◆ **EXERCISE DESCRIPTION**
The following data has a line with "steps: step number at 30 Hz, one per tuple" and a line with "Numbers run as". Write out exactly those lines and all the lines between them.

◆ **PROVIDED INFORMATION**
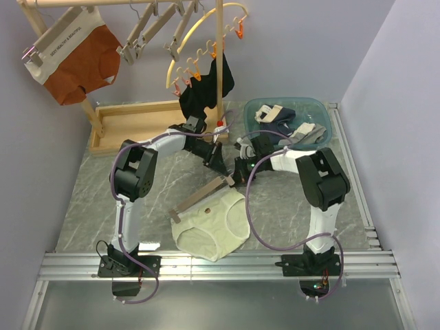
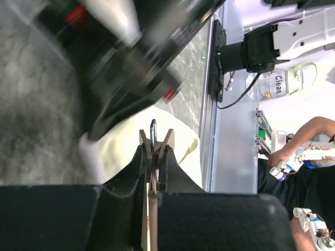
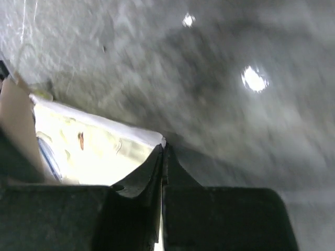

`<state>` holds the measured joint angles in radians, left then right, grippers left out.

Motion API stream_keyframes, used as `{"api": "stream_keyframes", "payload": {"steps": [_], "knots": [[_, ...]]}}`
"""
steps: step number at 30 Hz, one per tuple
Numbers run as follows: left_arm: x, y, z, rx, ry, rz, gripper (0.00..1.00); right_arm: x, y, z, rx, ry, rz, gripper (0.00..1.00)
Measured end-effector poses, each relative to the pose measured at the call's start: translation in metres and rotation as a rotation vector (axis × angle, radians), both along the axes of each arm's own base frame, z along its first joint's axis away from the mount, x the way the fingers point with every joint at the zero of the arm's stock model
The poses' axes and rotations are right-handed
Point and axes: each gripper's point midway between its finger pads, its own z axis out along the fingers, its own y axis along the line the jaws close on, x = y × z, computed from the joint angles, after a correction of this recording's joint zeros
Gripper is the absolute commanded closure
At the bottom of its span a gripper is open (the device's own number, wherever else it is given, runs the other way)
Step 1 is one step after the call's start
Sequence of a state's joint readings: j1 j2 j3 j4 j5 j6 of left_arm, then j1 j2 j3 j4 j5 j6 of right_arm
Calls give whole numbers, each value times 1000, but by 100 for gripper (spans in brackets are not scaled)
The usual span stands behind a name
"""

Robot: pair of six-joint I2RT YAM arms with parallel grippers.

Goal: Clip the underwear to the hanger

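The pale cream underwear (image 1: 210, 227) lies flat on the marble table, near the front middle. The light-wood hanger (image 1: 199, 197) lies slanted along its waistband. My left gripper (image 1: 220, 163) is at the hanger's far right end. In the left wrist view it (image 2: 153, 151) is shut on the hanger's wooden clip (image 2: 155, 137), squeezing its tails, with the underwear (image 2: 125, 149) below. My right gripper (image 1: 236, 177) is beside it. In the right wrist view it (image 3: 163, 151) is shut on the corner of the underwear's (image 3: 94, 151) waistband, next to the hanger bar (image 3: 15, 120).
A wooden rack's pole (image 1: 220, 69) stands just behind both grippers. It carries rust-orange briefs (image 1: 79, 58), spare wooden hangers (image 1: 158, 27), a yellow hoop with orange pegs (image 1: 206, 48) and a black garment (image 1: 206, 86). A wooden tray (image 1: 137, 120) sits back left, a teal basin (image 1: 323, 113) of clothes back right.
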<state>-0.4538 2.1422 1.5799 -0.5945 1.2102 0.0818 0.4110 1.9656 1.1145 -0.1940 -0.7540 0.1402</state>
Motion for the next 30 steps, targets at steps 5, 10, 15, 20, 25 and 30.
{"api": "stream_keyframes", "payload": {"steps": [5,10,15,20,25,30], "knots": [[5,8,-5,1,4,22,100,-12,-19,8,43,0,-28,100],[11,11,-5,-6,-12,35,100,-12,-16,27,108,-64,-16,100],[11,11,-5,-5,-13,34,100,-12,-13,35,144,-107,-7,100],[12,11,-5,-4,-14,35,100,-14,-13,43,160,-132,-2,100],[13,12,-6,-4,-21,37,100,-16,-13,56,181,-167,4,100],[13,13,-7,-6,-32,33,100,-16,-12,63,194,-185,9,100]]}}
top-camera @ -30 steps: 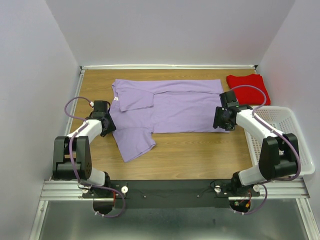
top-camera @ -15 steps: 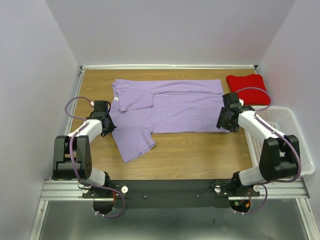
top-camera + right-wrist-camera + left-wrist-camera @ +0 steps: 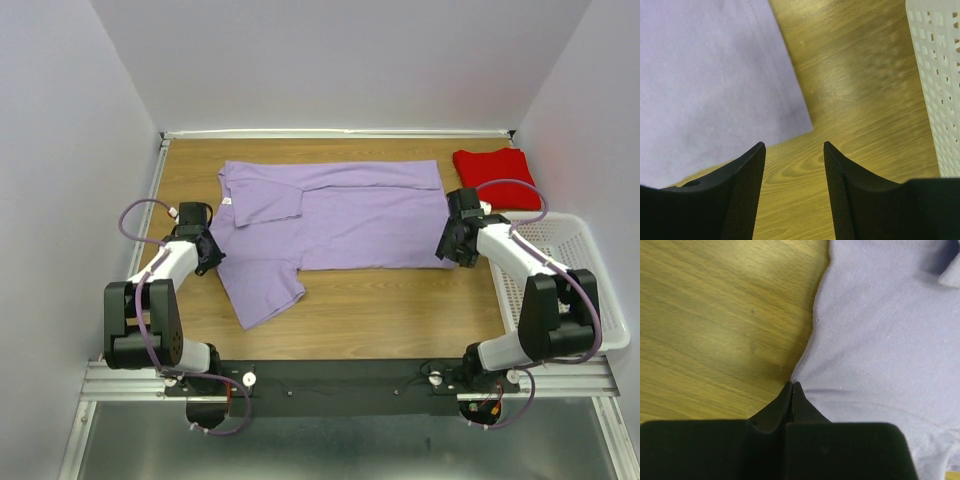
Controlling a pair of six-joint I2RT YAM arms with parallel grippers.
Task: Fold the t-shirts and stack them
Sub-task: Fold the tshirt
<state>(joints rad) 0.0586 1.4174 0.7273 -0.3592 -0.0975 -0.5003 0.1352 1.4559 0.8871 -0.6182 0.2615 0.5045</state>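
While the lavender t-shirt point(image 3: 340, 215) lies spread flat across the middle of the worktop point(image 3: 400, 300), collar end toward 9 o'clock and hem toward 3, the red t-shirt point(image 3: 497, 178) sits folded at about 2 o'clock in the top view, apart from it. One lavender sleeve is folded over the body; the other points toward 7 o'clock. At the shirt's 9 o'clock edge the left pincer point(image 3: 791, 385) has its fingers pressed together on the lavender cloth, which draws to a point at their tips. At the 3 o'clock side the right pincer point(image 3: 794, 146) is spread and holds nothing, its gap over bare wood just beside the shirt's near hem corner. A white perforated basket point(image 3: 600, 290) stands at the worktop's 4 o'clock edge.
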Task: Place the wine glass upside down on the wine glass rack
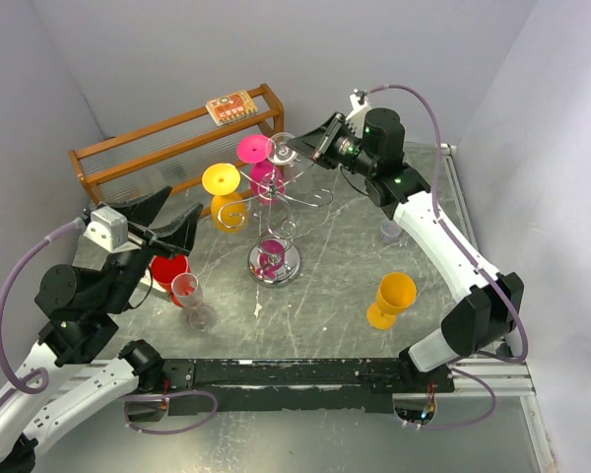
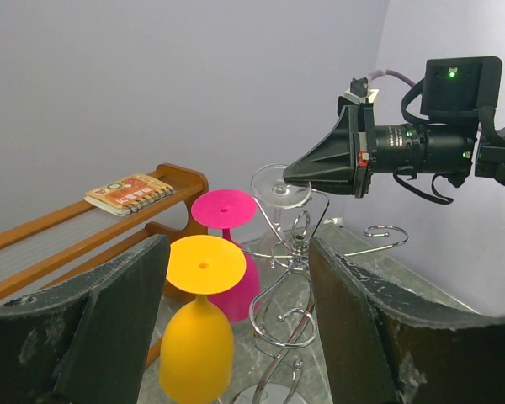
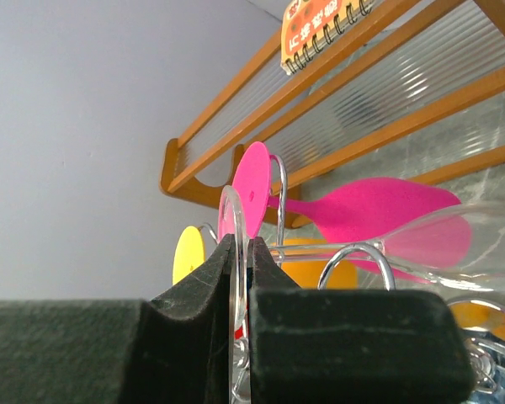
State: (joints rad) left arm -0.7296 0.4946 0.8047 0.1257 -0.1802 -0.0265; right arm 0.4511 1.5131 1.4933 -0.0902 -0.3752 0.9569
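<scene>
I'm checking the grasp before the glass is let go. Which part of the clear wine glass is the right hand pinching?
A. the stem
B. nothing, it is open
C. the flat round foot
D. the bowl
C: in the right wrist view the right hand is shut on the thin edge of the round foot of the clear wine glass, whose stem and bowl stretch away to the side, ungripped.

In the right wrist view the clear wine glass (image 3: pixel 480 240) runs off the right edge, and the right gripper (image 3: pixel 241 252) hides the lower part of its foot. From above, its bowl is lost among the wires of the wine glass rack (image 1: pixel 276 264), seemingly threaded into one arm. Print on the notebook (image 1: pixel 229 106) is too small to read.
</scene>
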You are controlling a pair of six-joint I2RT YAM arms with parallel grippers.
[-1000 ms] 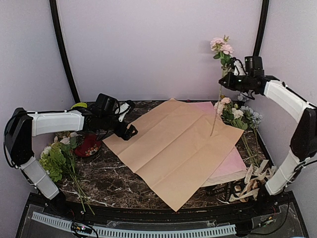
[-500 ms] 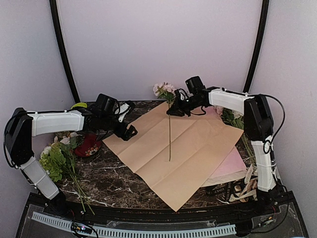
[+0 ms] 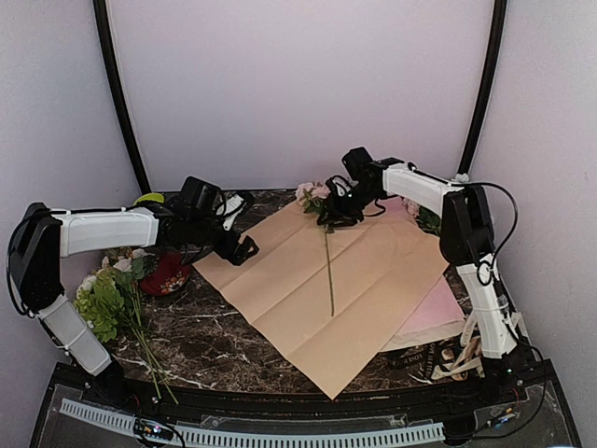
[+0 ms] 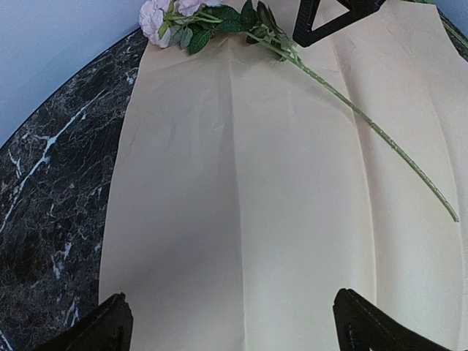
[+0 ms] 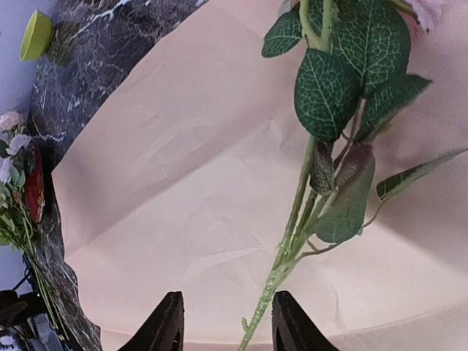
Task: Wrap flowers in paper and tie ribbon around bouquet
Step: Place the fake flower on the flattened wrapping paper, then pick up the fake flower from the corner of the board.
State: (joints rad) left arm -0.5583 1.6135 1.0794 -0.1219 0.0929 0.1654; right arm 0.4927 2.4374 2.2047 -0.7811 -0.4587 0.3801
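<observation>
We start with the dark marble surface (image 3: 215,345), which carries everything. Most of its middle is covered by a creased tan kraft sheet (image 3: 280,280) lying at an angle, one corner toward the near edge. A pink sheet (image 3: 438,317) lies under it and shows along the right side.

The left arm reaches across from the left. The left hand (image 3: 244,224) hangs just above the tan sheet's left corner, its fingers spread wide and holding nothing. The right arm bends over the far side of the surface. The right hand (image 5: 228,318) is low over the far part of the tan sheet, its fingers apart. A stem runs between them and we see no pinch on it.

That stem belongs to a pink-blossomed sprig (image 3: 328,271) lying flat on the tan sheet. Its blossoms are at the far edge and its thin stem points toward the near side.

A leafy green bunch with pale blossoms (image 3: 104,303) lies at the left edge of the surface, stems toward us. Of the flowers (image 3: 429,222) only a little shows, at the far right behind the right arm, touched by neither hand.

At the near right corner a cream-beige ribbon (image 3: 471,350) lies in loose loops. Just beside it the black ribbon (image 3: 418,358) with pale lettering rests on the surface, close to the pink sheet's edge.

A dark red object (image 3: 168,273) sits under the left arm, and a small yellow-green cap (image 3: 149,198) sits at the far left.
</observation>
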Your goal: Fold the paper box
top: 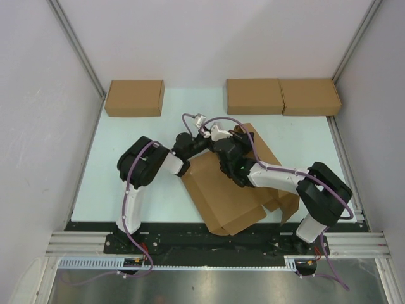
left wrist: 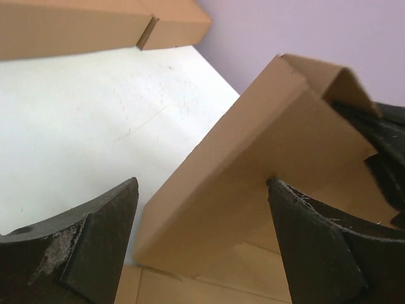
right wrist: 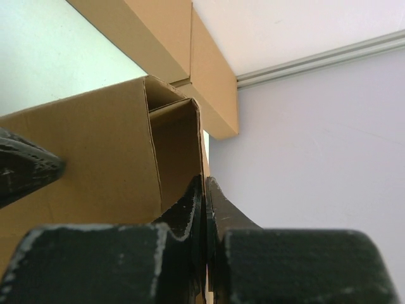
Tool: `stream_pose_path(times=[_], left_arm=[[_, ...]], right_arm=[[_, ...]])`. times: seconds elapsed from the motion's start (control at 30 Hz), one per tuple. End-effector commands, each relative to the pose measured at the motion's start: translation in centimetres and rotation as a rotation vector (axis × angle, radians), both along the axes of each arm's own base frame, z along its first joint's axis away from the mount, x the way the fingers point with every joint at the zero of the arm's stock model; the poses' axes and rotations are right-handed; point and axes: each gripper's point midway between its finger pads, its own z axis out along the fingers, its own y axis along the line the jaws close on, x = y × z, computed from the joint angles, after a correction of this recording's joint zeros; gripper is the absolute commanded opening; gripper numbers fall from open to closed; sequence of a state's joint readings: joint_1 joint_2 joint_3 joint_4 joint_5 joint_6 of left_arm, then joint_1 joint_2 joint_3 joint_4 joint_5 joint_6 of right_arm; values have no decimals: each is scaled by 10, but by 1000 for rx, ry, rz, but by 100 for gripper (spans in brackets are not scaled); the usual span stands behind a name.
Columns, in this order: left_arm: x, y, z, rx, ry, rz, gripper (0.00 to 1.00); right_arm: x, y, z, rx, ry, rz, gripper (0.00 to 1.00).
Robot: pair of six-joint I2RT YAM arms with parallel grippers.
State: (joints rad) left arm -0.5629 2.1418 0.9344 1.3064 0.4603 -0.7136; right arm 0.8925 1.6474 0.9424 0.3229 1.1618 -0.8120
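The paper box (top: 224,190) is a brown cardboard sheet lying partly folded in the middle of the table, with flaps at its near right. In the left wrist view one flap (left wrist: 253,164) stands raised and tilted. My left gripper (left wrist: 202,182) is open around that flap, with its right finger (left wrist: 304,234) touching the flap's edge. It sits at the box's far edge (top: 212,134). My right gripper (right wrist: 205,180) is shut on the thin upright edge of a folded corner wall (right wrist: 174,152). It sits just right of the left one (top: 240,142).
Three compact brown boxes stand along the back: one at the left (top: 134,97) and two side by side at the right (top: 254,95) (top: 310,96). Grey walls close in both sides. The right arm's elbow (top: 323,190) rises over the box's right flaps.
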Motion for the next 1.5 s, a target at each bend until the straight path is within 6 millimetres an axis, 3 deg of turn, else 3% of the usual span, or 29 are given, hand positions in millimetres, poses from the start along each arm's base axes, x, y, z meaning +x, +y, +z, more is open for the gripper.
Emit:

◆ **OUTPUT FOR THIS EXERCISE**
steps: step number at 30 Hz, one per tuple
Numbers run as follows: left_arm: x, y, z, rx, ry, rz, gripper (0.00..1.00); right_arm: x, y, z, rx, ry, rz, gripper (0.00..1.00)

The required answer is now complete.